La conséquence de cette planification secrète des Allemands, ainsi que leurs opérations de réarmement, fut que les puissances alliées (qui s’étaient engagées dans un processus de désarmement) subirent, vers la fin des années trente, « une cascade de surprises violentes » lorsqu’elles se trouvèrent confrontées à « la puissance organisée et à la volonté de se battre de la race la plus efficace d’Europe, et qui avait hâte de retrouver sa gloire nationale d’antan » (Ibid., pages 189, 585). Churchill ne manque pas de souligner que « la supériorité des Allemands en matière de conception, de gestion et de dynamisme ne faisait pas de doute. C’est sans pitié qu’ils mirent à exécution un plan d’action conçu avec la plus grande minutie, lequel réussit à tromper la Grande-Bretagne et ses alliés, tout en les prenant par surprise » (Ibid., pages 648-649). Les historiens font remarquer que, dans les premiers temps de la Seconde Guerre mondiale, « la stratégie allemande était un chef-d’œuvre » qui se caractérisait par une force de frappe rapide et massive, exploitant toutes les opportunités (Civilization Past and Present, 6ème édition, pages 855-857). Un point qu’Hitler mentionne dans « Mein Kampf », mais qu’il oubliera par la suite, c’est que « l’Allemagne se doit de ne pas répéter l’erreur de frapper tous ses ennemis en même temps. Elle doit sélectionner le plus dangereux et l’attaquer avec toutes ses forces » (The Gathering Storm, page 57).

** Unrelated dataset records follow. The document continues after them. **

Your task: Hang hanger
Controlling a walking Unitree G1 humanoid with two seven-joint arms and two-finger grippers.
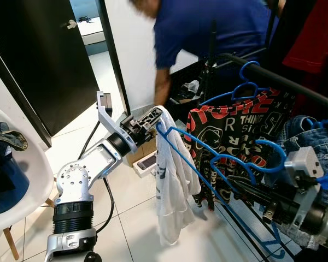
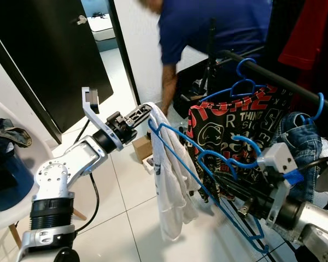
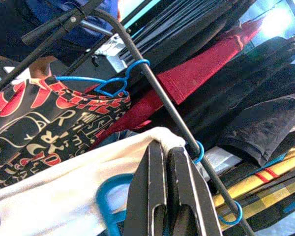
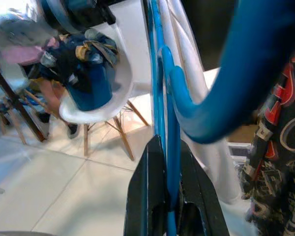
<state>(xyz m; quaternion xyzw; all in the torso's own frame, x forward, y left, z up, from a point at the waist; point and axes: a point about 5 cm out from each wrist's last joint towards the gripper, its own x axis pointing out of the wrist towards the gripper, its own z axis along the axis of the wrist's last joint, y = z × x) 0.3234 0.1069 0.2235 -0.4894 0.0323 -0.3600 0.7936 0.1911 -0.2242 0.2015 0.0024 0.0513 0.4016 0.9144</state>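
Note:
A blue plastic hanger [image 1: 208,164] carrying a white shirt [image 1: 172,180] is held in the air, tilted, in front of the black clothes rail [image 1: 273,76]. My left gripper [image 1: 156,115] is shut on the hanger's raised shoulder end, through the shirt cloth [image 3: 64,196]. Lower down on the right, my right gripper [image 2: 221,183] is shut on the hanger's bar just below its hook [image 1: 270,158]. In the right wrist view the fingers [image 4: 147,182] pinch that blue bar. The hook sits below the rail and apart from it.
A red-and-black printed shirt [image 1: 235,125] and jeans [image 1: 306,131] hang on blue hangers on the rail. A person in a blue shirt [image 1: 208,27] bends over behind it. At the left stands a white chair [image 1: 27,180] with clothes; a black door [image 1: 44,54] is behind.

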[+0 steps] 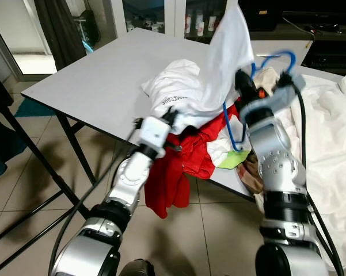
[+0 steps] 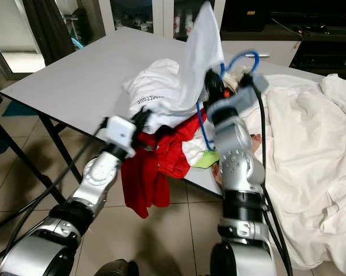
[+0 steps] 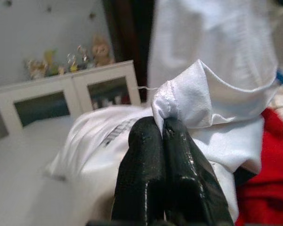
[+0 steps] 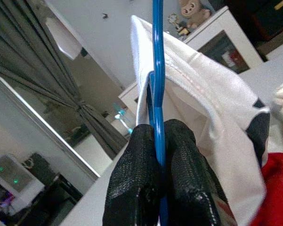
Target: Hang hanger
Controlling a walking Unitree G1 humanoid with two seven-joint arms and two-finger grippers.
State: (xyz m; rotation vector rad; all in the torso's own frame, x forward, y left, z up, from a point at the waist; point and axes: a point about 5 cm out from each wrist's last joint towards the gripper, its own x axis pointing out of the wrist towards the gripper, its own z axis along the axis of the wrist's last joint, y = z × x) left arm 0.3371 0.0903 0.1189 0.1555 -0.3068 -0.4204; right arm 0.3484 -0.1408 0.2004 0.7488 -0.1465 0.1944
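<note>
A blue wire hanger (image 1: 274, 58) is held up over the table edge, with my right gripper (image 4: 157, 136) shut on its bar. A white shirt (image 1: 229, 52) drapes over the hanger and rises to a peak above it. Lower down, my left gripper (image 3: 162, 129) is shut on a bunched fold of the white shirt (image 3: 188, 101). In the left eye view the left gripper (image 1: 171, 118) sits at the front of the clothes pile, and the right gripper (image 1: 246, 83) is beside the lifted cloth.
A red garment (image 1: 178, 167) hangs off the grey table (image 1: 98, 75) edge below my left arm. A large white sheet (image 1: 334, 144) covers the right side. A green tag (image 1: 233, 159) lies near the hanger's lower end. Black metal legs (image 1: 23, 149) stand at left over tiled floor.
</note>
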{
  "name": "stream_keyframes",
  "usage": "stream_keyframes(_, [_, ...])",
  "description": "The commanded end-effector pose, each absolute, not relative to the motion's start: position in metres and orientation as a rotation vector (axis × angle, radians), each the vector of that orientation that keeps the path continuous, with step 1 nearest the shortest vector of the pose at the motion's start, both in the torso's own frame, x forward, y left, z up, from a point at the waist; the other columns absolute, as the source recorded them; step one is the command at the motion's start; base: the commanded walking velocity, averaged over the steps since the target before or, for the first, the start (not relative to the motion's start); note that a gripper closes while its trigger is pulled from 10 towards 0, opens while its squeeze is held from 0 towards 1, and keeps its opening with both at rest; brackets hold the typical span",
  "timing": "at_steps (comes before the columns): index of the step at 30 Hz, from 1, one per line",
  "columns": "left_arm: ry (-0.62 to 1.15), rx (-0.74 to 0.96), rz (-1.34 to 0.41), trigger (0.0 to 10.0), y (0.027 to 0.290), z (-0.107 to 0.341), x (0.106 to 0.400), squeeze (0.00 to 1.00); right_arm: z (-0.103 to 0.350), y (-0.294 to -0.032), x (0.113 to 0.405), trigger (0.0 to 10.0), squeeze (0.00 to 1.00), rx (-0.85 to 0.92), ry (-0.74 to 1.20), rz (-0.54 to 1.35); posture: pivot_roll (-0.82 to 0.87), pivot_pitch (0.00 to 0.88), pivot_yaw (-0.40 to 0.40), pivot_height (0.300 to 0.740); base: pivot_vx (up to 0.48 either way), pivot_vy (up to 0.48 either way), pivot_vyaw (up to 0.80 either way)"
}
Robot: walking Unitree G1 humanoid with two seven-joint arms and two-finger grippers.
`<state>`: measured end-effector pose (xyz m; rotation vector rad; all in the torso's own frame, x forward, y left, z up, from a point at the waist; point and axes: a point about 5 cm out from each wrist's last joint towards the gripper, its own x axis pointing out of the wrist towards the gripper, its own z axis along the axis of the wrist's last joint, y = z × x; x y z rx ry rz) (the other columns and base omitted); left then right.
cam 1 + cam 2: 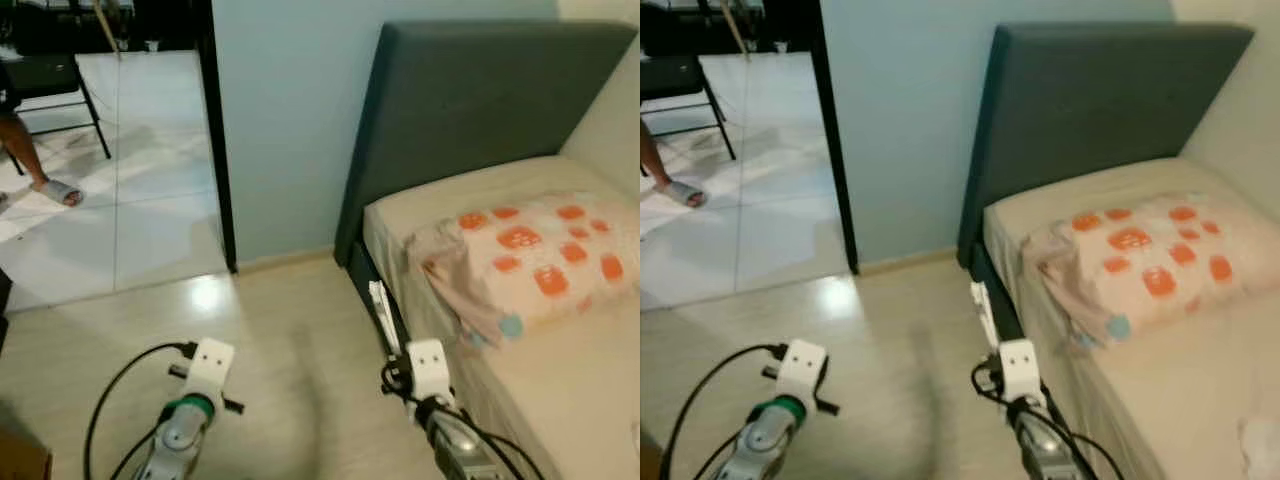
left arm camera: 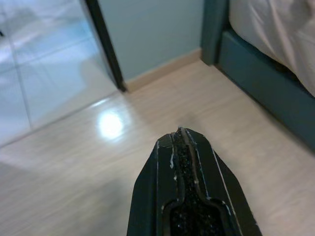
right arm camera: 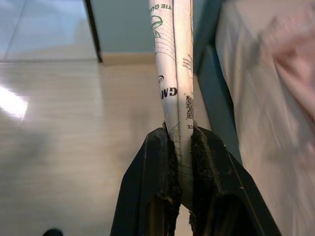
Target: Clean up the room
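Observation:
My right gripper (image 3: 179,133) is shut on a folded white paper item (image 3: 174,64) printed in green and black. The paper sticks out past the fingertips, over the wooden floor beside the bed frame (image 1: 372,285), and it also appears as a white strip (image 1: 379,308). Held low over the floor (image 2: 88,162), my left gripper (image 2: 181,132) is shut with nothing in it. On the bed (image 1: 570,400) at the right, a pillow (image 1: 540,255) with orange spots lies against the wall.
A dark grey headboard (image 1: 470,110) stands against the blue wall. At the left, an open doorway with a black frame (image 1: 220,150) leads onto white tiles, where a black chair (image 1: 55,80) and a person's sandalled foot (image 1: 58,191) show. A brown object (image 1: 20,460) sits bottom left.

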<state>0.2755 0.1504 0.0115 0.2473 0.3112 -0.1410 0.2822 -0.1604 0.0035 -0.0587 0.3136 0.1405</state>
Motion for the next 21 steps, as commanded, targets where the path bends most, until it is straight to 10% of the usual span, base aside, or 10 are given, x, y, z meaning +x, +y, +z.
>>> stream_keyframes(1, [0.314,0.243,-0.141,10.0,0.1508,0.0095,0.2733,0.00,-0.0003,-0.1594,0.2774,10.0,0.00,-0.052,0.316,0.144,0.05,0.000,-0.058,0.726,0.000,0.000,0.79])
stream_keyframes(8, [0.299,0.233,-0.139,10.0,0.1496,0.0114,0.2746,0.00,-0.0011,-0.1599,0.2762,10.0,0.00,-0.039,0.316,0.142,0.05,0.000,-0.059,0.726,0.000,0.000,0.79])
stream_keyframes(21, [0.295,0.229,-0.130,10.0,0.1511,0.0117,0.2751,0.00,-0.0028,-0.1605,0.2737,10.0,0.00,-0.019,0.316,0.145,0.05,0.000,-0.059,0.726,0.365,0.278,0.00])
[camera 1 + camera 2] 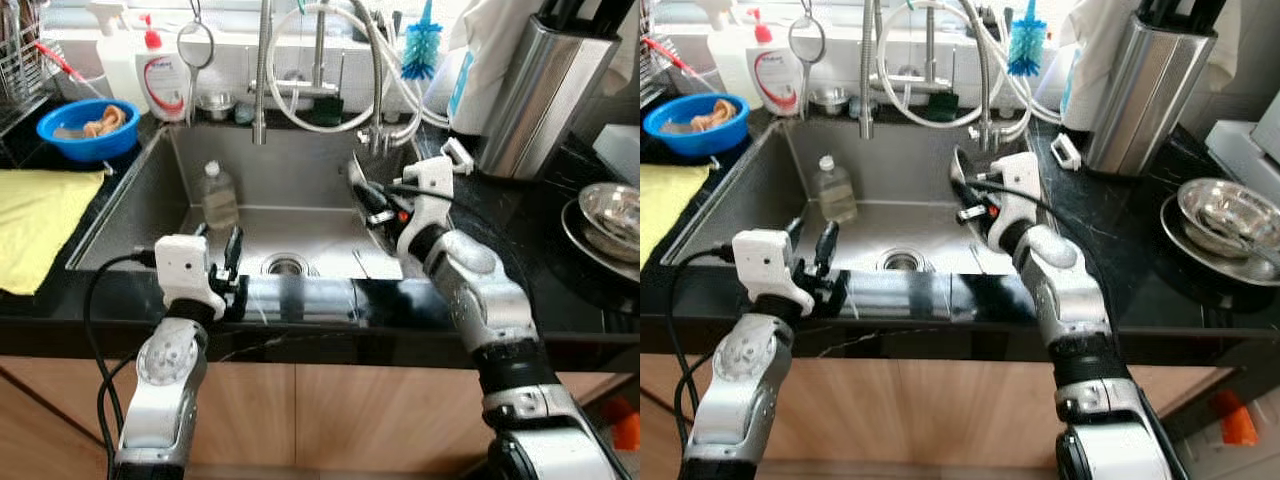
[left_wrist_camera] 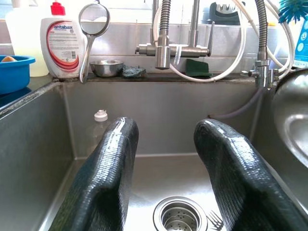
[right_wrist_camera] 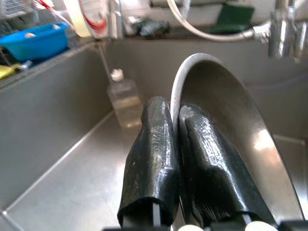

Une fois encore, l’Allemagne vise une place de premier plan sur la scène mondiale et elle se prépare pour ce rôle. Son équipement militaire est classé parmi les meilleurs au monde. On considère que son armée modernisée est la meilleure en Europe. Les pilotes allemands sont entraînés sur des bases américaines. Simultanément, les forces armées de la Grande-Bretagne, du Canada, de l’Australie et de la Nouvelle-Zélande ont été réduites au minimum et elles dépendent des forces américaines, lesquelles sont déjà bien trop éparpillées à travers le monde. L’Histoire nous enseigne que des forces obscures, en Allemagne, ont déjà profité de ce genre de situation dans le passé. Les prophéties bibliques révèlent que nos alliés vont soudainement se tourner contre nous (Jérémie 4 :30 ; Ézéchiel 23 :5-10, 22-23). Nos observateurs contemporains ont pu voir avec quelle rapidité les Allemands de l’est ont tourné le dos à des décennies d’endoctrinement communiste, et ils se demandent si les Allemands de l’ouest, advenant une crise, ne pourraient pas à leur tour mettre un terme à cinquante années d’endoctrinement démocratique, pour revenir à des méthodes plus autoritaires, dans le but de servir leurs propres intérêts, ainsi que leur désir d’épanouissement personnel (The German Question & Other German Questions, Schœnbaum & Pond, page 148). Leur conclusion est que « prenant tout le monde par surprise, il est fort probable que d’anciennes maladies dont il ne sera fait mention dans aucun traité médical, réapparaîtront sous forme de nouvelles souches cultivées en Allemagne » (Ibid.). L’historien, Richard Overy, émet le commentaire suivant : « L’Histoire a la fâcheuse tendance à générer des surprises » (Èvening Standard, 15 mai 2002). Les prophéties bibliques indiquent que c’est bien ce qui va se passer. La prochaine fois, l’Allemagne frappera, sans aucun doute, en premier lieu la nation qu’elle considèrera être son ennemi le plus puissant. Un affrontement d’aigles s’annonce. Nous devons nous maintenir au courant des leçons de l’Histoire et des prophéties des Écritures.